Not that he said anything much, but Donald Trump's presence at the March for Life did make the point that the pro-life movement was too close to the ungrateful and undeserving Republican Party.

That movement has told its supporters to vote for Ronald Reagan (who had legalised abortion in California, and who went on to appoint no fewer that three supporters of abortion to the Supreme Court), for George Bush, for Bob Dole, for George W. Bush, for John McCain, for Mitt Romney (who derived an income from the public funding that he introduced for abortion in Massachusetts), and for Planned Parenthood's very own major donor, Donald Trump.

But that party has never done anything for it, and it holds and implements economic and foreign policies that are repugnant to Catholic Teaching. Policies, in fact, that are identical to those of the Clinton-Biden-Pelosi Democratic Party. As, for all practical purposes, are the Republican Party's policies on the issues addressed by the March for Life. 

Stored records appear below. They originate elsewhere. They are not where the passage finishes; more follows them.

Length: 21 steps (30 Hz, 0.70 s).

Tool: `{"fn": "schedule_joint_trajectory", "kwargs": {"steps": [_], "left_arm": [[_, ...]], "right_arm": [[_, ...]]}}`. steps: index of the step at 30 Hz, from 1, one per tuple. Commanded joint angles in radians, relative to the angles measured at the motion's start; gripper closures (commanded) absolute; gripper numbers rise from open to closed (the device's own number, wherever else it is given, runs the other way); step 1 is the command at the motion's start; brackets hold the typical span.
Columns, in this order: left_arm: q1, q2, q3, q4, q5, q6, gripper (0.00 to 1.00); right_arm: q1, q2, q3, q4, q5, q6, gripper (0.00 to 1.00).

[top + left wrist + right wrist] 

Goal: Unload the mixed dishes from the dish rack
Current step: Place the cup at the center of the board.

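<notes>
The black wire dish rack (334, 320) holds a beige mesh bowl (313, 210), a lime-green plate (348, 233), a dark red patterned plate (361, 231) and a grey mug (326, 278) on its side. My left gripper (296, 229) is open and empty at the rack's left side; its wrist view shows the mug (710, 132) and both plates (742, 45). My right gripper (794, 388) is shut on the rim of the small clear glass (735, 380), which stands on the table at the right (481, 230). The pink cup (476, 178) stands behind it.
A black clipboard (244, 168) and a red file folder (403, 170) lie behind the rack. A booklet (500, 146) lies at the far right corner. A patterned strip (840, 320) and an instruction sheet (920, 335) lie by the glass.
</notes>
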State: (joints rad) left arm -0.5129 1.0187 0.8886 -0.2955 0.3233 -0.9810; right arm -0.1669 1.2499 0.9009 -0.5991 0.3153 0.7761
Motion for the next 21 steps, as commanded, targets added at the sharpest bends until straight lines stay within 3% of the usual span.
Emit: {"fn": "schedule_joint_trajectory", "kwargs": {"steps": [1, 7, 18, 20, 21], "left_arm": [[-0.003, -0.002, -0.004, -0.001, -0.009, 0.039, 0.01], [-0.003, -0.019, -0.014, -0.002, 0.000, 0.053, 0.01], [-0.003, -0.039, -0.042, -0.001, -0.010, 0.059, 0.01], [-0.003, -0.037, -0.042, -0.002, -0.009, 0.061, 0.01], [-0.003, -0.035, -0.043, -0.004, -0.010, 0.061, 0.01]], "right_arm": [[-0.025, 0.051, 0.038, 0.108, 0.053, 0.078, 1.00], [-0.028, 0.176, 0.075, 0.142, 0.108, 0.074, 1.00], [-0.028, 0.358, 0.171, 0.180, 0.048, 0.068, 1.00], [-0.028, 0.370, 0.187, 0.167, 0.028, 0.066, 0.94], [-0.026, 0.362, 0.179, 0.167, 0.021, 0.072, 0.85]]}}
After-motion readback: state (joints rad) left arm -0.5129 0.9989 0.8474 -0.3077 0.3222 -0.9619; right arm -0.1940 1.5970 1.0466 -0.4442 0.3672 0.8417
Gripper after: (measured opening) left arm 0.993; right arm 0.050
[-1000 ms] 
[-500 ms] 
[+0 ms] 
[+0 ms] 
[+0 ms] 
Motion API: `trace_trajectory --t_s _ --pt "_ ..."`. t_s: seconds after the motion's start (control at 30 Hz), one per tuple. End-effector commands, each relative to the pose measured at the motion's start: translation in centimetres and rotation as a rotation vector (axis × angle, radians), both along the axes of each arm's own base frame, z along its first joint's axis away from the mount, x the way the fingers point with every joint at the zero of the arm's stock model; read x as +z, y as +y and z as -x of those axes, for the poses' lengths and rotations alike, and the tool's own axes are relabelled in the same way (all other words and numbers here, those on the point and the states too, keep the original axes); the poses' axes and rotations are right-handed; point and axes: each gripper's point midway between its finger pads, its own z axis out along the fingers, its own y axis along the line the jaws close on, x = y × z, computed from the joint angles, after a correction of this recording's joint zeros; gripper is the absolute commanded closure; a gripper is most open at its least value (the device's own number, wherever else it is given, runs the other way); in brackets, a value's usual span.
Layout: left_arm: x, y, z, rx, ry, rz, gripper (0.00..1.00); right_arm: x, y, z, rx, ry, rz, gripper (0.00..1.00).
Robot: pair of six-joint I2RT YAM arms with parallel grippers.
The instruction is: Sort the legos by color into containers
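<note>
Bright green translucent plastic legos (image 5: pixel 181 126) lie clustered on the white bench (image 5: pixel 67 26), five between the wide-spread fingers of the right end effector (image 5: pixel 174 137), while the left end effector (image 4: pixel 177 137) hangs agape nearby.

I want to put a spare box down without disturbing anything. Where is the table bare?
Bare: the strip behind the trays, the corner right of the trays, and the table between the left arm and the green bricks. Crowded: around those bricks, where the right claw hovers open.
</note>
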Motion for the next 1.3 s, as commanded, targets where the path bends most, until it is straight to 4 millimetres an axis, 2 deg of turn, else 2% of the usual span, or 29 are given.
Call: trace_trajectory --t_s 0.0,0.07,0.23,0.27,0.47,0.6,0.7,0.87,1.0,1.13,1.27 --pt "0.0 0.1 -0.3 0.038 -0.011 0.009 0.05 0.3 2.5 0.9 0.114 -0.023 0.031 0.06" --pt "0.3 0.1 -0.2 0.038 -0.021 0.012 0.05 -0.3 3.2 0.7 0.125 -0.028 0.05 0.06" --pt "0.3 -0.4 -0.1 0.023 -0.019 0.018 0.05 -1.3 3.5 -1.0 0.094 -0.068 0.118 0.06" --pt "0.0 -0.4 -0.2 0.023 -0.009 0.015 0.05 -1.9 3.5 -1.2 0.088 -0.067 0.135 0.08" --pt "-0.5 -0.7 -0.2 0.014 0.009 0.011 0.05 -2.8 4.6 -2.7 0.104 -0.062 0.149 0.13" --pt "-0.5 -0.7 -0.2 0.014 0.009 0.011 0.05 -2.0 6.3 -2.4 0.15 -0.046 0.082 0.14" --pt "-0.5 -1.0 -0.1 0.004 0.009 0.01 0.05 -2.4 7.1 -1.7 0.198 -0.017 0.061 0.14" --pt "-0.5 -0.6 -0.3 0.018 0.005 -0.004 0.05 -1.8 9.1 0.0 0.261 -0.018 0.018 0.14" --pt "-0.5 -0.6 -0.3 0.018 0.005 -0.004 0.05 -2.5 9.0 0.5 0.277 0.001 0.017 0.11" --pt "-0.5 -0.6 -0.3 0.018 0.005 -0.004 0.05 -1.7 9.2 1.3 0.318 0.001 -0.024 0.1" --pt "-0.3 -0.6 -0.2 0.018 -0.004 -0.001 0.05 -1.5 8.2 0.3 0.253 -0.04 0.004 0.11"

This problem has become particularly acute among Irish-Americans. Long the richest group in the United States, something that is rarely appreciated outside, they have largely forgotten their own radical history, and their own quite recent experience of extreme racial discrimination and violence. Nadir, at least for now, was reached with the confirmation to the United States Supreme Court of Justice of Brett Kavanaugh. 

Kavanaugh was unknown to the pro-life movement, which had submitted the names of dozens of potential nominees, all of which had been rejected by a President who, say it again, had previously been a major donor to Planned Parenthood. Republican Senators voted to confirm Kavanaugh after he had promised Susan Collins that he would uphold Roe v. Wade, Doe v. Bolton, and Obergefell v. Hodges. They gave Collins's speech a standing ovation. In her words:

"Opponents frequently cite then-candidate Donald Trump's campaign pledge to nominate only judges who would overturn Roe. The Republican platform for all Presidential campaigns has included this pledge since at least 1980. During this time, Presidents, Republican Presidents, have appointed Justices O'Connor, Souter, and Kennedy to the Supreme Court. These are the very three justices, Republican-president-appointed justices, who authored the Casey decision which reaffirmed Roe." 

Quite.

And say it again, a Republican standing ovation. Thus did they secure a Justice with the most egregious record on torture, Guantánamo Bay, mass surveillance, workers' rights, consumer protection, environmental responsibility, treaties with Native Americans tribes, and healthcare for people with preexisting conditions. On any one of those issues, Kavanaugh could have been blocked, with all Democrats and enough Republicans voting against him.

But the Democrats chose to make it about #MeToo instead. The confirmation of Kavanaugh will be the only lasting legacy of the #MeToo phenomenon. But that is another story. Or at any rate, it is a different chapter in the story of the baleful decline of both main political parties in the United States. Neither of them deserves a free pass. Or very much else at all.